Previously shelved following the proroguing of parliament and consequent general election at the back end of 2019, the first introduction of the Divorce Bill by Lord Keen of Elie on 7th January 2020 was to stop what was been termed the ‘blame game’ which can have ever-lasting irreparable damage to all parties involved.

The Bill was to replace the need to evidence a conduct or separation fact. Instead, couples can provide a statement of irretrievable breakdown of the marriage which can be made jointly and will not require any further proof or reason.

Family law organisation, Resolution ‘commended’ Government after it reinstated and reintroduced the Divorce, Dissolution and Separation Bill into Parliament in January 2020.

The second reading on the Divorce, Dissolution and Separation Bill took place in the House of Lords on 5th February 2020.

On Thursday 25 June 2020, the Divorce, Dissolution and Separation Bill received Royal Assent and became the Divorce, Dissolution and Separation Act 2020. The new laws mean that divorcing couples no longer have to apportion blame to the other party.

Bereavement Law

In January 2020, A new bereavement law was introduced, that allow parents who have lost a child the opportunity to grieve, without the worry of work or finances, for two weeks.

Under current UK rules, parents who have lost a child have no automatic right to paid leave. Although many companies will have a bereavement policy, this is often limited to three days.

The new law, dubbed ‘Jack’s Law’, is the result of a campaign by Lucy Herd, whose son Jack drowned at age 23 months in 2010.

Supporting Adopted Children

In October 2019, ahead of National Adoption Week, Education Secretary Gavin Williamson announced extra funding to support adopted children and their families.

The funding is aimed at helping adopted children overcome past trauma. Building on an investment of £130m that has already benefitted over 40,000 families, the Adoption Support Fund will give access to therapeutic support until 2021.

Support for Care Leavers

In the autumn of 2019, Education Secretary Gavin Williamson announced A new multi–million pound scheme to improve access to better housing, healthcare and employment opportunities for vulnerable young people leaving care.
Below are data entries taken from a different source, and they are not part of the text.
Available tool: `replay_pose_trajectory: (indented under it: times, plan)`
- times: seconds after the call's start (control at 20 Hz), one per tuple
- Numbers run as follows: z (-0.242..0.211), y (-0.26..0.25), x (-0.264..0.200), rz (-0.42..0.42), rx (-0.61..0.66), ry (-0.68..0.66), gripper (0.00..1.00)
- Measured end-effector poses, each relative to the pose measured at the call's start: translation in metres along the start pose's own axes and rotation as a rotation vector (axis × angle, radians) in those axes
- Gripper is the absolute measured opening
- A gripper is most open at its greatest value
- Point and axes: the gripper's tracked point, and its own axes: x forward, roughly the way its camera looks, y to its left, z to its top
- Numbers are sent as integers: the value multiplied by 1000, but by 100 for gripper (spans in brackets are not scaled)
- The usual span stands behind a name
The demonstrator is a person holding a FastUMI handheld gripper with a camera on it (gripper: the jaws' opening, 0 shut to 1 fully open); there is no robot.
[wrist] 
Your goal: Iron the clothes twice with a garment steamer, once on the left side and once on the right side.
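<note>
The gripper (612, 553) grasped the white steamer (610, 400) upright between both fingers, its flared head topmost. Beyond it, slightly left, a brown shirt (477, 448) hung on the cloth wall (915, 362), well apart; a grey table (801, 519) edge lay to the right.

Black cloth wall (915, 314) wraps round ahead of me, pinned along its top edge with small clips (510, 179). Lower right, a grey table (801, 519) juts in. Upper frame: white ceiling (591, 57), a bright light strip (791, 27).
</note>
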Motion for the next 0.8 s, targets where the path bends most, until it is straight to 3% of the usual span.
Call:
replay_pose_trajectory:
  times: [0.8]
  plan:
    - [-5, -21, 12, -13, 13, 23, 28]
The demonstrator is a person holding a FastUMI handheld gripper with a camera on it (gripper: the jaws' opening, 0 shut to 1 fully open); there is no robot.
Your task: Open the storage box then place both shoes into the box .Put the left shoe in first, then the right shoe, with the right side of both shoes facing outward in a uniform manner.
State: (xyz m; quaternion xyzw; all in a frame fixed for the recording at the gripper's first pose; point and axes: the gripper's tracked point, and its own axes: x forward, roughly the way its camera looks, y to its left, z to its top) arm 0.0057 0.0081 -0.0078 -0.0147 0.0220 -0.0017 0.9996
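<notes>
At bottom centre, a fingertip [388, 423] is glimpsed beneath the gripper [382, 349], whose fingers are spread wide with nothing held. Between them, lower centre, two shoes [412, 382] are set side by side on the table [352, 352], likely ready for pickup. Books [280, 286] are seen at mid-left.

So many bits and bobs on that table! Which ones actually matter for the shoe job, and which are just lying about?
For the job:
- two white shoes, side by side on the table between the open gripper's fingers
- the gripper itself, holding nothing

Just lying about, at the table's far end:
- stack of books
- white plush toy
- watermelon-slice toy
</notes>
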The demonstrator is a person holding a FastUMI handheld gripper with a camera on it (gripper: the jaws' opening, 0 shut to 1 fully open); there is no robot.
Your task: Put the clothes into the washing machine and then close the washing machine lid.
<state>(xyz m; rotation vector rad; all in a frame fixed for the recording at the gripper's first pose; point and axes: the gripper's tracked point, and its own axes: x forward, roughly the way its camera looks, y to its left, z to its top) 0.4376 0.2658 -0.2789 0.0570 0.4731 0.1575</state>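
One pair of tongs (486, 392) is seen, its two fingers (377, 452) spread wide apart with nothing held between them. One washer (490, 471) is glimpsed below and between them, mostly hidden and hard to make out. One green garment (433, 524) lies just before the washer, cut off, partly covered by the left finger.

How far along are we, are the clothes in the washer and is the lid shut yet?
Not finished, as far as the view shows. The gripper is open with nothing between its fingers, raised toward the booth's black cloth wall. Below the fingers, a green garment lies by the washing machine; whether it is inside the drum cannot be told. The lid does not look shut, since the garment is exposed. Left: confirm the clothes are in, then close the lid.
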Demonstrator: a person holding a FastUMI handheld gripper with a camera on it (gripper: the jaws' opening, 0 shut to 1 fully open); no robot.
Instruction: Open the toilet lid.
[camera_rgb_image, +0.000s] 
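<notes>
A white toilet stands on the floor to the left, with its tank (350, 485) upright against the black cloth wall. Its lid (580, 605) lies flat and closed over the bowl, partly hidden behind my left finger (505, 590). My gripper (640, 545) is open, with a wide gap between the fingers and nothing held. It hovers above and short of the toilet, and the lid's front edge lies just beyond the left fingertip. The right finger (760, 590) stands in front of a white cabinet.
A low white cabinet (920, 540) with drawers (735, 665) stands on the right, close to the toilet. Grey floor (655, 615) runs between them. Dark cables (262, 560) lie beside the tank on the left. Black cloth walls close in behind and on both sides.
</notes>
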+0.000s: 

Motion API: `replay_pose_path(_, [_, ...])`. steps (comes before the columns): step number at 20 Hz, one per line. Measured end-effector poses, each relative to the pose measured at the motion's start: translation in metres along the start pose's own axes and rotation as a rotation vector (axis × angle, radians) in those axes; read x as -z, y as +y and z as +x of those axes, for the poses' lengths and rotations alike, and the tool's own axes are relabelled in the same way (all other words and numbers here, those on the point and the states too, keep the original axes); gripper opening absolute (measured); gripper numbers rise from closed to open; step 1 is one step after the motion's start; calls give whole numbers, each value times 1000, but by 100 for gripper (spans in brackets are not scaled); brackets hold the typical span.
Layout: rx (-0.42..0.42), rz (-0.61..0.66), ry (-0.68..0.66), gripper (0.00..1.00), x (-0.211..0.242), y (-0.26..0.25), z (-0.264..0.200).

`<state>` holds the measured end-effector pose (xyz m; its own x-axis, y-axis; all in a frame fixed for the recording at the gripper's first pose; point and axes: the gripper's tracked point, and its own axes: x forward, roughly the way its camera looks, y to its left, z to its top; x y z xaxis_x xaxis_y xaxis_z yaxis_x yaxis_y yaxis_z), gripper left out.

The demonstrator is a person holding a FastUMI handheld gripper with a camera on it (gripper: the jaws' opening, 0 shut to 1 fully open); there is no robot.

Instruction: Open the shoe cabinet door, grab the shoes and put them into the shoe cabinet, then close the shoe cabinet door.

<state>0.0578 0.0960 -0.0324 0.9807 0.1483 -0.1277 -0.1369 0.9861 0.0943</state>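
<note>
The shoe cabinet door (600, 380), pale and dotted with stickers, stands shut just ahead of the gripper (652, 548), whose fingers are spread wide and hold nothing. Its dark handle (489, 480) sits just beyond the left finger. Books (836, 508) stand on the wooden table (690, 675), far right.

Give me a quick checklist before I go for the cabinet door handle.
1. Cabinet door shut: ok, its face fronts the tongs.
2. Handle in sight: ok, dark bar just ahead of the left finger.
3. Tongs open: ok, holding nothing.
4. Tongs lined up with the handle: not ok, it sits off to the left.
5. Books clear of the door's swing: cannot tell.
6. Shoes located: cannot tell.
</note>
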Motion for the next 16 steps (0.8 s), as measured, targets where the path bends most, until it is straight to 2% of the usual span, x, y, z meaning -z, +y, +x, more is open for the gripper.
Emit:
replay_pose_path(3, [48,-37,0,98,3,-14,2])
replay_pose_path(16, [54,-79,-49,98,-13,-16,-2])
The announcement expanded on work already carried out by the Department for Education that attempts to tackle the root cause for children being taken into care. Projects aimed at strengthening families and support for vulnerable children and allow them to remain with their families if it is safe to do so.

New Measures for Children in Care

In order to improve the quality of children’s social care, in February 2020, Education Secretary, Gavin Williamson, announces new plan which sees a ban on vulnerable children, under the age of 16, being placed in unregulated accommodation.

As part of the strict new proposals, the Government will also be introducing national standards for unregulated dwellings to ensure quality standards are met and the children are safe and secure.